“You must learn to crawl before you can search” #SharePointProverbs
Search is one of the major USP’s of SharePoint which is robust and customizable. In SharePoint 2010 & MOSS 2007, FAST search comes as additional component but in SharePoint 2013, FAST is integrated to enterprise search by default. This blog explains the architecture and wiring of enterprise search in SharePoint.
ABC of a search:
Word “googol,” is a mathematical term for the number represented by the numeral 1 followed by 100 zeros, which defines the sole purpose of playing with infinite amount of information on the web. When you do a search, results are not directed from original data sources but from the indexes. Yes, search engine creates these indexes every day, every hour through a process called “crawl”. These indexes are like “pointers” or “spiders” which links to the available contents. Finally suitable contents are listed based on “ranking algorithms” in the search engine. Google search engine have crawled around 30 trillion pages on the web to store 100 Million GB of search index and it considers 200 metadata properties in their ranking algorithms.
Enterprise search in SharePoint:
SharePoint enterprise search process is analogous to Google search.
Crawler connects to data sources such as file shares, FTP locations, content db’s, websites and crawls these contents based on the crawl schedule. As you imagine full crawl is resource extensive as it re builds the whole index again and incremental crawl just updates the changes the the index.
These activities are performed by Index server or Indexing engine and stored in the file system. These files consists of all crawl properties and metadata values which are processed by search engine to get the final results.

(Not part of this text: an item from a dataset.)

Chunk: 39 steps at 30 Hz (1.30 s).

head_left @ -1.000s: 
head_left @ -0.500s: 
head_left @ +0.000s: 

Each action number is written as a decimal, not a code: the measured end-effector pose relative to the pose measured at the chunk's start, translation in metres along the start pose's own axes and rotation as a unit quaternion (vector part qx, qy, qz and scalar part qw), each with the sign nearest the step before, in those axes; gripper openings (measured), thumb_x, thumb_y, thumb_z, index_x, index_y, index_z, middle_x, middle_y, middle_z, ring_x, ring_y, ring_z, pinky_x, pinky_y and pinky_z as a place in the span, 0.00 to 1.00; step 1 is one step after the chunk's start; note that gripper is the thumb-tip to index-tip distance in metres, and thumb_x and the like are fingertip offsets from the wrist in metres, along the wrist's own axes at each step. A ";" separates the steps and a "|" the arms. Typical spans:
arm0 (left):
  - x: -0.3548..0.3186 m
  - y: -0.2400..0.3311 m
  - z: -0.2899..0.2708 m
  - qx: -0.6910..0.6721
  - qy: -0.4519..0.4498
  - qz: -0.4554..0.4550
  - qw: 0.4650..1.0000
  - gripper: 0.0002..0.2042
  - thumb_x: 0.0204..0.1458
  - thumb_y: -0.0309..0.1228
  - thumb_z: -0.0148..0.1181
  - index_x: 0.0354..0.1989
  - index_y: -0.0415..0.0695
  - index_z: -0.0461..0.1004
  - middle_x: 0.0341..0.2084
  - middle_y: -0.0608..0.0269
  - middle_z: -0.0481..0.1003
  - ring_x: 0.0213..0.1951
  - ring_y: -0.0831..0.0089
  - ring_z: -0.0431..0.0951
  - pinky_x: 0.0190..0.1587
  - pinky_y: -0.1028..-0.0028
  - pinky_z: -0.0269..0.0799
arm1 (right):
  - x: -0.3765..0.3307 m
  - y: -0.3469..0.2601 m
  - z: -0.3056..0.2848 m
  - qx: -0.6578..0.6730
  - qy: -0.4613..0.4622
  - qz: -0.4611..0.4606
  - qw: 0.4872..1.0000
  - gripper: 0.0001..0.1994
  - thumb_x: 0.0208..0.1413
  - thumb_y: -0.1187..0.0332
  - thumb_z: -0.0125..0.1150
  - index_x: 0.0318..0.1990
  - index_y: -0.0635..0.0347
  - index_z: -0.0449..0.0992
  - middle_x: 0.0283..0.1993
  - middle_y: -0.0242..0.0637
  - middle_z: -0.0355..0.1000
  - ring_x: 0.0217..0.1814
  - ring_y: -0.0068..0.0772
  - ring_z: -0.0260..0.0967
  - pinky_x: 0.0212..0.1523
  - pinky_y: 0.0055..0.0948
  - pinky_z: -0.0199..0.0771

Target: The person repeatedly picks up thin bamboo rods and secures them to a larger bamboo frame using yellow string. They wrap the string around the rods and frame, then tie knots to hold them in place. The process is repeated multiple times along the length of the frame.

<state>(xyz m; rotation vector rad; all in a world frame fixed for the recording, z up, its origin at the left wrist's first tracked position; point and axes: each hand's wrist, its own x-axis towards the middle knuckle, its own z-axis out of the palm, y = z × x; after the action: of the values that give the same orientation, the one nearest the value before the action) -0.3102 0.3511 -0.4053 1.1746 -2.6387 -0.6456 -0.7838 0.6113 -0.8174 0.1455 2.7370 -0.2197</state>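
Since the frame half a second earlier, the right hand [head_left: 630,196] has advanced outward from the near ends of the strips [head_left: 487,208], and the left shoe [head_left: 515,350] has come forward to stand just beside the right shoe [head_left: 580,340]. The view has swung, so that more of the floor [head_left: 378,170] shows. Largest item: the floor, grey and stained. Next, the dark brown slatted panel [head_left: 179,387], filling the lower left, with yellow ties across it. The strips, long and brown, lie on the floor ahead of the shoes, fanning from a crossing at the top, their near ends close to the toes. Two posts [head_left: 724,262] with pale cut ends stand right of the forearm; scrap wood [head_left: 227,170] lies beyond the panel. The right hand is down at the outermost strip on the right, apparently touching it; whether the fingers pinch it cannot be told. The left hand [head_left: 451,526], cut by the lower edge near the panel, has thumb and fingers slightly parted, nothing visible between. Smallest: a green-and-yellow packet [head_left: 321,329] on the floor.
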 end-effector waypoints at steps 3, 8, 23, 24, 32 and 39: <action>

Query Engine translates the search query resulted from any user interface such as search center or SharePoint API’s in to standard SQL-92 and SQL-99 database query syntax formats to retrieve the results from the index files. Before this an important activity called “Index propagation” sends a local copy of index files to the query server such that each search request will be routed locally instead of going across the network to query the index server to improve the response time. (Major difference between MOSS and SharePoint 2010 is where multiple copies of indexes are stored across index and query servers in MOSS while temporary index files from Index server are moved simultaneously to Query server in SharePoint 2010).
Index partitions provides a solution to create index out of a various content sources divided among different Query Servers. On top of this, these index partitions can be hosted on multiple query servers as a copy called “Secondary Index” so that even if one query server is dead, entire index is not lost.